Thanks for this thread, we are currently looking into purchasing a rear face carseat but options seem limited in the UK.


----------



## LadyBee

Omg he is just sooo precious TL...
That seat rocks!!


----------



## kirsten1985

Shifter said:


> Thanks for this thread, I think it's an issue that could do with more open discussion.
> 
> We got a Britax First Plus before Jack was born as we wanted to save money by having a car seat that would last, rather than forking out for an infant carrier and then another one in a few months. MIL insisted we have an infant carrier so she loaned us one and we used it in my mum's car but Jack outgrew it by 3 months (I was right lol!) Anyway, it's only since I learned about ERF that I realised the weight limit on the RF position is a problem :grr:
> 
> I hadn't talked to DH about it yet when he raised the topic recently, saying we "should" probably turn Jack around soon. I practically exploded at him! But it's not his fault, he's just going by what he thought was safest - as the weight limits would imply. I had to explain that the 20lb guideline is an absolute minimum and children should RF as long as possible :thumbup:

Hey we have the Britax First Plus, is the RF weight limit 20lbs?! I thought it was 28lb or something, I will have to go find out. :)


----------



## kirsten1985

Ah, found it, it is 28lb. You scared me then Holly! Thought I was in for buying another seat soon.

It's this one we have:
https://www.amazon.co.uk/gp/product...m=A3P5ROKL5A1OLE&pf_rd_r=1T5RN6YSCMGP2D7YWB5J

I think it will be a nice long time 'til Freya is 28lb, she is only about 16lb right now. Gives me some time to save for a new one! :)


----------



## Rachel_C

I think I've found a few possibilties in the UK (www.rearfacing.co.uk has lists of shops that sell RF seats) but one of them is only available if you actually go to the showroom so they can make sure it fits your car properly. Not sure OH will appreciate being dragged to Oxford but it'll be worth it to have somebody show us the options and how to fit them. 
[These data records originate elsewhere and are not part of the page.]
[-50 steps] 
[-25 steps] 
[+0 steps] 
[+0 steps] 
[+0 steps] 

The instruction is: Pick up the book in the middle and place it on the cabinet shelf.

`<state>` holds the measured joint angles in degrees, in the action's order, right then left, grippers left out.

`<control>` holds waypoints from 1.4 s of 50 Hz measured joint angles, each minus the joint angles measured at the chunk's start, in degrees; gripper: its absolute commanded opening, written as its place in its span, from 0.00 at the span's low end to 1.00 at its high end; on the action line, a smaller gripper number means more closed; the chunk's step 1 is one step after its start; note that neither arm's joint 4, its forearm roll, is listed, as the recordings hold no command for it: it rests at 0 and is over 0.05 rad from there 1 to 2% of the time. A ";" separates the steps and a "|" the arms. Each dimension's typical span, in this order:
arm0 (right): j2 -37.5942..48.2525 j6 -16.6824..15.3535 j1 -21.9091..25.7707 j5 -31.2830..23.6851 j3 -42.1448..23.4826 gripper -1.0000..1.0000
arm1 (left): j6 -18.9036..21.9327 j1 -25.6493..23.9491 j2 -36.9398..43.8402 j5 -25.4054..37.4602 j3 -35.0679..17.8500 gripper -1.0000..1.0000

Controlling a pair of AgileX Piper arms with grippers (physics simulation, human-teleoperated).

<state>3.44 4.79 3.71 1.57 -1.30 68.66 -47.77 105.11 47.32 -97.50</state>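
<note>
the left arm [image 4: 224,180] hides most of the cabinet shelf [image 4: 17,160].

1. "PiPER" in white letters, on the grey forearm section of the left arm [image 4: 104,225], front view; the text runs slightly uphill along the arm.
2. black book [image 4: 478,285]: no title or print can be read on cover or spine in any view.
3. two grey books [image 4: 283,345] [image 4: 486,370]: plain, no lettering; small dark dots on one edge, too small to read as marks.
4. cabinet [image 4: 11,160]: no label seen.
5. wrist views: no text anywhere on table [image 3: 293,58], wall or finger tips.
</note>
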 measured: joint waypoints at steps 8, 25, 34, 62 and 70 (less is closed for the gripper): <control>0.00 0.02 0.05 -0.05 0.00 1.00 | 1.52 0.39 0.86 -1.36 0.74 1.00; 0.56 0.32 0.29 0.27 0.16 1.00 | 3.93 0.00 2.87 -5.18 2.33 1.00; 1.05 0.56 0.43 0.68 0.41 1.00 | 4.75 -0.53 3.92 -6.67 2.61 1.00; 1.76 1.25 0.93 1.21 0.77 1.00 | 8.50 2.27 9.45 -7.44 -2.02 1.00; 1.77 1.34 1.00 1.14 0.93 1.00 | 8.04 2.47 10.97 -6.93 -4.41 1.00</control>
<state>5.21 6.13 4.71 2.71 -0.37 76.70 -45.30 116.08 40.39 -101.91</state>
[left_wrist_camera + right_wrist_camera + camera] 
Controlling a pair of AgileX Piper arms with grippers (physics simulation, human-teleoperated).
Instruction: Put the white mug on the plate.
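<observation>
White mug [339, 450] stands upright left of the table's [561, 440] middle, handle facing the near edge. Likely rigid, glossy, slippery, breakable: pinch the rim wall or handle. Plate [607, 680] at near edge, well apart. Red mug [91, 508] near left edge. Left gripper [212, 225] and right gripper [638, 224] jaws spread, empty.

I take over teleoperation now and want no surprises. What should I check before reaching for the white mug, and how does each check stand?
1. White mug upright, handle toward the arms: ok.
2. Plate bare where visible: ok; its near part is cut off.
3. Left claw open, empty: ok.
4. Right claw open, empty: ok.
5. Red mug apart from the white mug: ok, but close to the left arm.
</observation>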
Are RF seats isofix, or do they fit with a seatbelt? Is it better to use isofix? We use the seatbelt for Leyla's baby seat right now and it's a real pain so I imagine it's awkward with a bigger child if the seat uses seatbelts.


----------



## morri

Many if not all have a ISofix function .


----------



## Shifter

kirsten1985 said:


> Shifter said:
> 
> 
> Thanks for this thread, I think it's an issue that could do with more open discussion.
> 
> We got a Britax First Plus before Jack was born as we wanted to save money by having a car seat that would last, rather than forking out for an infant carrier and then another one in a few months. MIL insisted we have an infant carrier so she loaned us one and we used it in my mum's car but Jack outgrew it by 3 months (I was right lol!) Anyway, it's only since I learned about ERF that I realised the weight limit on the RF position is a problem :grr:
> 
> I hadn't talked to DH about it yet when he raised the topic recently, saying we "should" probably turn Jack around soon. I practically exploded at him! But it's not his fault, he's just going by what he thought was safest - as the weight limits would imply. I had to explain that the 20lb guideline is an absolute minimum and children should RF as long as possible :thumbup:
> 
> Hey we have the Britax First Plus, is the RF weight limit 20lbs?! I thought it was 28lb or something, I will have to go find out. :)Click to expand...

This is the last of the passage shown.